* **YOUR GOAL**: Only the line with "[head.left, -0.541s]" and the lines after it, to the end of the data, should appear in the answer, each reproduced exactly.

* **RECORDED INFORMATION**:
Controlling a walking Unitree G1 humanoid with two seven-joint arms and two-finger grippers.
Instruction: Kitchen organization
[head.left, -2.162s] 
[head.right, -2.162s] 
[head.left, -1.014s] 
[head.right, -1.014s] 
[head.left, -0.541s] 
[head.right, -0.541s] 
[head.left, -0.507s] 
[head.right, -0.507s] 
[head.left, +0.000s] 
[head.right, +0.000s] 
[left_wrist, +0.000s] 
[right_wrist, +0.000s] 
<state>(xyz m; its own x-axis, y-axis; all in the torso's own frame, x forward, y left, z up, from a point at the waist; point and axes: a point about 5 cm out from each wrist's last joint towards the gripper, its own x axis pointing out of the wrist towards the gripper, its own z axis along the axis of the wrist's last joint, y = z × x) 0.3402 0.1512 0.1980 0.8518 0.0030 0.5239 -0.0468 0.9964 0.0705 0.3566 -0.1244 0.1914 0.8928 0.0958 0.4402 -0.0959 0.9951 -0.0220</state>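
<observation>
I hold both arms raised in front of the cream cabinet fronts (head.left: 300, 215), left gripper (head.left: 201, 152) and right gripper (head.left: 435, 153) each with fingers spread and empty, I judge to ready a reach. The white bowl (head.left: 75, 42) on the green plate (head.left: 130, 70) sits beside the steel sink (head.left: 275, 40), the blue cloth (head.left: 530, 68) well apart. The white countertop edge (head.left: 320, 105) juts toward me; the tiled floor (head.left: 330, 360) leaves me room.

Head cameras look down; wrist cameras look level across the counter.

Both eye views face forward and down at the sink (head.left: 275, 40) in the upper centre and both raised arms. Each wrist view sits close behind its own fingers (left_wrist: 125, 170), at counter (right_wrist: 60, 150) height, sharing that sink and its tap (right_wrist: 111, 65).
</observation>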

* **ANSWER AREA**:
[head.left, -0.541s] 
[head.right, -0.541s] 
[head.left, -0.507s] 
[head.right, -0.507s] 
[head.left, +0.000s] 
[head.right, +0.000s] 
[left_wrist, +0.000s] 
[right_wrist, +0.000s] 
<state>(xyz m; its own x-axis, y-axis; all in the torso's own frame, x forward, y left, z up, from a point at the waist; point and axes: a point about 5 cm out from each wrist's last joint towards the gripper, its own x axis pointing out of the wrist towards the gripper, its own z axis along the axis of the wrist's last joint, y = z × x) 0.3402 0.1512 0.1980 0.8518 0.0030 0.5239 -0.0468 0.9964 0.0705 0.3566 -0.1244 0.1914 0.8928 0.0958 0.4402 -0.0959 0.9951 -0.0220</state>
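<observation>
I hold both arms raised in front of the cream cabinet fronts (head.left: 300, 215), left gripper (head.left: 201, 152) and right gripper (head.left: 435, 153) each with fingers spread and empty, I judge to ready a reach. The white bowl (head.left: 75, 42) on the green plate (head.left: 130, 70) sits beside the steel sink (head.left: 275, 40), the blue cloth (head.left: 530, 68) well apart. The white countertop edge (head.left: 320, 105) juts toward me; the tiled floor (head.left: 330, 360) leaves me room.

Head cameras look down; wrist cameras look level across the counter.

Both eye views face forward and down at the sink (head.left: 275, 40) in the upper centre and both raised arms. Each wrist view sits close behind its own fingers (left_wrist: 125, 170), at counter (right_wrist: 60, 150) height, sharing that sink and its tap (right_wrist: 111, 65).
</observation>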

There is nothing more to the exercise.